- Exercise prompt: Out of the material that follows, write out exactly the lines from the line with "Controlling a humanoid" to the line with "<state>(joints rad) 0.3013", both ends included, and no others.

- Dataset extract:
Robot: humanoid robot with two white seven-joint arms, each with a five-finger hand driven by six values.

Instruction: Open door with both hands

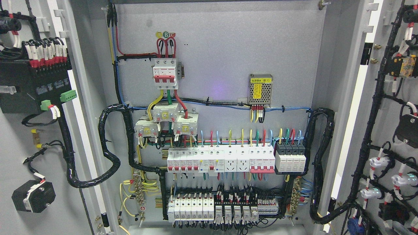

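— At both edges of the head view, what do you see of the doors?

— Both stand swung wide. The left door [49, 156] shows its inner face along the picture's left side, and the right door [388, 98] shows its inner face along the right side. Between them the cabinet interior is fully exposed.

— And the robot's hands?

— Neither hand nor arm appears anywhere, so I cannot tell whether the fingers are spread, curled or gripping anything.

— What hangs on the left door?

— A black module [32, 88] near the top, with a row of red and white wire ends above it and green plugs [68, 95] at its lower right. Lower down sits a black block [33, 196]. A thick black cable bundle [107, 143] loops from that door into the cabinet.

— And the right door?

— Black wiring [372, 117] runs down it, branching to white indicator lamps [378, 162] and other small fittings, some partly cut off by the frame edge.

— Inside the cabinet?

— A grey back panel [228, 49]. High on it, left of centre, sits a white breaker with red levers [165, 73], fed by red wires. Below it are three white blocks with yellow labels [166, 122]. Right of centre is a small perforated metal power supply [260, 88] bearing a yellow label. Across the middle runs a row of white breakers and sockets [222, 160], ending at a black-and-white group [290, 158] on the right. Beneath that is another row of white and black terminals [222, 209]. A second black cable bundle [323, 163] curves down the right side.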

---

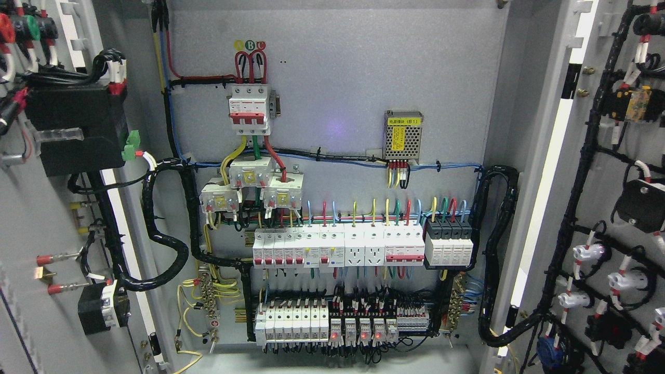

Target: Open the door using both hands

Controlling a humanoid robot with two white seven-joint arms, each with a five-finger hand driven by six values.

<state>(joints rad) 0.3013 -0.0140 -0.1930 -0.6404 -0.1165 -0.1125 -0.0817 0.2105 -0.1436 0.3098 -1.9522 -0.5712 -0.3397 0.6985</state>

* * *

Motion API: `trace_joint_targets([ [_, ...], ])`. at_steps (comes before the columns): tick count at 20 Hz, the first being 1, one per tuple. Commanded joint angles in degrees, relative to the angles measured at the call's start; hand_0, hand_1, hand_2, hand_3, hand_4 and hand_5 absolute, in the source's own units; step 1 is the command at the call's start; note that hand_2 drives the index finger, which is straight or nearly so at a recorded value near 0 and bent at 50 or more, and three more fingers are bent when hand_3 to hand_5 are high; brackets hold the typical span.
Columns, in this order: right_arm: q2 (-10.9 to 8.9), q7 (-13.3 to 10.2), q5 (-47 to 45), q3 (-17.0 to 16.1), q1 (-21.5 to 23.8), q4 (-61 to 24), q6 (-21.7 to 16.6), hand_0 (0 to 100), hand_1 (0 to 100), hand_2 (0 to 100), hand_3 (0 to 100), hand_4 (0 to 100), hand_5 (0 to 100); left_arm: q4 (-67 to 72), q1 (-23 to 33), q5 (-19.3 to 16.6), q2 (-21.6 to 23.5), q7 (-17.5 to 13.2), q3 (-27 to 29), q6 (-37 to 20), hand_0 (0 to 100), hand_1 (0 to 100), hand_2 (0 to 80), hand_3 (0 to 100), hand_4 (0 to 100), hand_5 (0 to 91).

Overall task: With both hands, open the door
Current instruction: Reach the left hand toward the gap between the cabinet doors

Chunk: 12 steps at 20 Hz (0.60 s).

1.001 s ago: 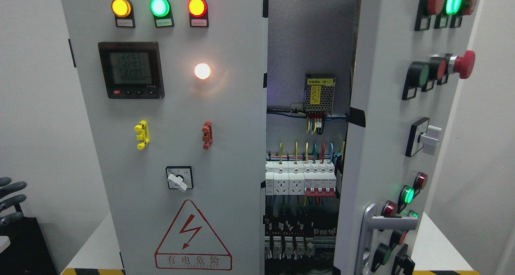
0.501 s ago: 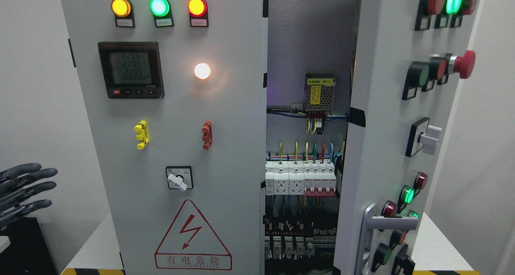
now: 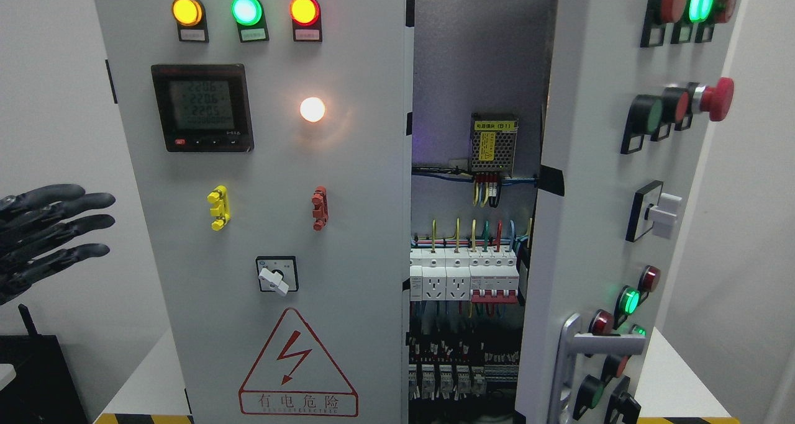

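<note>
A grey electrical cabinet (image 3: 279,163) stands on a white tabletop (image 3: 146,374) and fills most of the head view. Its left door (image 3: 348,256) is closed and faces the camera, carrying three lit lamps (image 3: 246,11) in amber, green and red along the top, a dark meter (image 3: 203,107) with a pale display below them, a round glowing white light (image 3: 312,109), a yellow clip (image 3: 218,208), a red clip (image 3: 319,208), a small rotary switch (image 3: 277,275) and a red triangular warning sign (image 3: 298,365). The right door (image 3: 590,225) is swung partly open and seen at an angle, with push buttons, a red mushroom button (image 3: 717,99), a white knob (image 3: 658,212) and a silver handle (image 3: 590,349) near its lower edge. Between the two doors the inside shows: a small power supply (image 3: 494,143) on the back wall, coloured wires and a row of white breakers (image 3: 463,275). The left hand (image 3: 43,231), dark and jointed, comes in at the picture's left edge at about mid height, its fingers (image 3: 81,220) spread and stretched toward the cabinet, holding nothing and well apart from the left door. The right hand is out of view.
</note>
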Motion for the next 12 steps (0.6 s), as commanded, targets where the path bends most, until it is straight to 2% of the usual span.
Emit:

- Task solution:
Controlling a humanoid robot with two white seven-joint arms, each with a five-finger hand driven by six values.

<state>(joints rad) 0.3013 -0.0140 -0.1930 -0.6404 -0.1165 -0.1125 -0.0817 0.2105 -0.1436 0.3098 -1.9522 -0.5712 -0.3397 0.6985</state>

That completes the answer to the exercise.